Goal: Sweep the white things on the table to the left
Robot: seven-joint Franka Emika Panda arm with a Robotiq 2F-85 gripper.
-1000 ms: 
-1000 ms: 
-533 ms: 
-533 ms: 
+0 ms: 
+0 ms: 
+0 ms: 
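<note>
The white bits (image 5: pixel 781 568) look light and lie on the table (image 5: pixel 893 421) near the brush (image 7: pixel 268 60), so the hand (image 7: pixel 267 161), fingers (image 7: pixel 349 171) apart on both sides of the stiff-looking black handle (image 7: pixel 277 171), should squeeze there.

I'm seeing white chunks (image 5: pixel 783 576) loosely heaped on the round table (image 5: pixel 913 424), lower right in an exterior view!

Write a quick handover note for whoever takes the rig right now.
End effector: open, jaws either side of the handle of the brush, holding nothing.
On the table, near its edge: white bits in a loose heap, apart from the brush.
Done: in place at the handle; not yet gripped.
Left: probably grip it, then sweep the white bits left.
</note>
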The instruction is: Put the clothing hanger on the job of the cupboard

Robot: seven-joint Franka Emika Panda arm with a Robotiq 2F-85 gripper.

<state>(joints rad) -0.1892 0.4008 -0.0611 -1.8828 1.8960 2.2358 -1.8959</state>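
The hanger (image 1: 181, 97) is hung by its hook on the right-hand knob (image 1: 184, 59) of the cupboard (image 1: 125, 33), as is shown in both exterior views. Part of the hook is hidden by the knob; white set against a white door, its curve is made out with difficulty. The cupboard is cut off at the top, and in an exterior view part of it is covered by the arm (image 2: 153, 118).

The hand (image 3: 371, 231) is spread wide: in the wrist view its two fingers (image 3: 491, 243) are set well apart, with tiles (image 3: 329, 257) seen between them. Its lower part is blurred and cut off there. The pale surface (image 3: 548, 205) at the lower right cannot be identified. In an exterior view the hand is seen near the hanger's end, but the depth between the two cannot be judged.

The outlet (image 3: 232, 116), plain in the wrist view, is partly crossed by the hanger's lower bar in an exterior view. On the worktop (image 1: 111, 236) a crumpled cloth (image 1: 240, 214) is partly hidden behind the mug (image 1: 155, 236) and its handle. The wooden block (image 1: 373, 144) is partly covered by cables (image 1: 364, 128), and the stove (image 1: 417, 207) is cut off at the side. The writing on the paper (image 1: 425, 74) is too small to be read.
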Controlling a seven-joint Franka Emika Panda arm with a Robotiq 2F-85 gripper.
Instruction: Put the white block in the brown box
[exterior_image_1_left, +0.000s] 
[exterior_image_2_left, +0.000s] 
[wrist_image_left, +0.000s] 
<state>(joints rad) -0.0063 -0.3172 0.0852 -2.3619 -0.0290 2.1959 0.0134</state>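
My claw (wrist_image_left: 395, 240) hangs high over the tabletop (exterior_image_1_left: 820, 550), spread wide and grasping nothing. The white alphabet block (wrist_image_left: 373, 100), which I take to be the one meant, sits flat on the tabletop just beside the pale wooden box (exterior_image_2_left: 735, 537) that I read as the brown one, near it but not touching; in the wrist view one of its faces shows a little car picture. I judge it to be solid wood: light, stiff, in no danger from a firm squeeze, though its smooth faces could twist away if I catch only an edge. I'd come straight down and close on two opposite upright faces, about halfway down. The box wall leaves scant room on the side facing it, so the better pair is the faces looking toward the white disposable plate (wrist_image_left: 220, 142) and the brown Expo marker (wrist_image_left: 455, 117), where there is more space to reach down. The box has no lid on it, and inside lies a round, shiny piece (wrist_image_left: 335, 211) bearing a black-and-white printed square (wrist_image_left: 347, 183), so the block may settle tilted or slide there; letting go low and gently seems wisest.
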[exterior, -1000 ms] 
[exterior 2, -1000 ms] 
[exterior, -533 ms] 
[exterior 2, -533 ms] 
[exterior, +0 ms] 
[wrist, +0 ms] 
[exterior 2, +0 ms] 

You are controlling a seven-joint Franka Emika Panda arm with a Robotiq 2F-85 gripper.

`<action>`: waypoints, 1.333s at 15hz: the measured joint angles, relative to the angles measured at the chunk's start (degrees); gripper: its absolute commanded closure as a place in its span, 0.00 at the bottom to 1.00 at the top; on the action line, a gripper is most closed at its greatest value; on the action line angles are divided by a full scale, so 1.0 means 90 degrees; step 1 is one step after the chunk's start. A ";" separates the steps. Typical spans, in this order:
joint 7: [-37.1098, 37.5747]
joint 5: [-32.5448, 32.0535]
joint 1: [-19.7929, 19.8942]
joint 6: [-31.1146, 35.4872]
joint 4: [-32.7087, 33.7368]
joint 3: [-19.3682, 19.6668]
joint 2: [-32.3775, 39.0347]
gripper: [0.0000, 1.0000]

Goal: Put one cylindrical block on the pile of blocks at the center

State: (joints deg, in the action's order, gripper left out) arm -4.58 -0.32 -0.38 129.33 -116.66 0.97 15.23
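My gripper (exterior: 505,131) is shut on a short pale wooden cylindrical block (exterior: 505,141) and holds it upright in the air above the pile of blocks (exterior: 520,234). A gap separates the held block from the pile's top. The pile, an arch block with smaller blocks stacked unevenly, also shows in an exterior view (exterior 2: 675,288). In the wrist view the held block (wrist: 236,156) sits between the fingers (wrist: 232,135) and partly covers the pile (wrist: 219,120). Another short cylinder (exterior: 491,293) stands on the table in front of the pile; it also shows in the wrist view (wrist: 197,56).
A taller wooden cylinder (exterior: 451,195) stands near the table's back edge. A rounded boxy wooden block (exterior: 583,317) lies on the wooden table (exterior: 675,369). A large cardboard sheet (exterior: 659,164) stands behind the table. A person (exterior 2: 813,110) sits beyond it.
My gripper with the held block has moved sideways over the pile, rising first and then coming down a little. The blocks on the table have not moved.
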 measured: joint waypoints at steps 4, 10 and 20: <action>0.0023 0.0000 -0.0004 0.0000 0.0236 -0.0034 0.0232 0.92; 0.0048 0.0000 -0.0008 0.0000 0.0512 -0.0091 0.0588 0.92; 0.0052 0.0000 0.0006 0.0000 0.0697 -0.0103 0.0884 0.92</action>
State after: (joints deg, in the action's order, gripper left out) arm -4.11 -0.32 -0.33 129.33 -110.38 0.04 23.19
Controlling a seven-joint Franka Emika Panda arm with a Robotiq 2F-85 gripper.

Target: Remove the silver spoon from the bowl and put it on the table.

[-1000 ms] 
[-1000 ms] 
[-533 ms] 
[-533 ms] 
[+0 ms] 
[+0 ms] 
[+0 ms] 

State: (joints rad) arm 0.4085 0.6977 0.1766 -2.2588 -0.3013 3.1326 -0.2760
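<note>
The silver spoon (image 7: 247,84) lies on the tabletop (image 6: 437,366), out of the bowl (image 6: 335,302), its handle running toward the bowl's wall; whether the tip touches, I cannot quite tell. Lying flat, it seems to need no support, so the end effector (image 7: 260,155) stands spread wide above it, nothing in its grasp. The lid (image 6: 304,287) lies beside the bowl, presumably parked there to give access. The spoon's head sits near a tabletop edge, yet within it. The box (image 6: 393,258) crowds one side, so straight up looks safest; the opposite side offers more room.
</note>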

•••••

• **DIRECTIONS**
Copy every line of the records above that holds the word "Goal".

• **ANSWER TO THE EXERCISE**
Goal: Sweep the white things on the table to the left
Goal: Put one cylindrical block on the pile of blocks at the center

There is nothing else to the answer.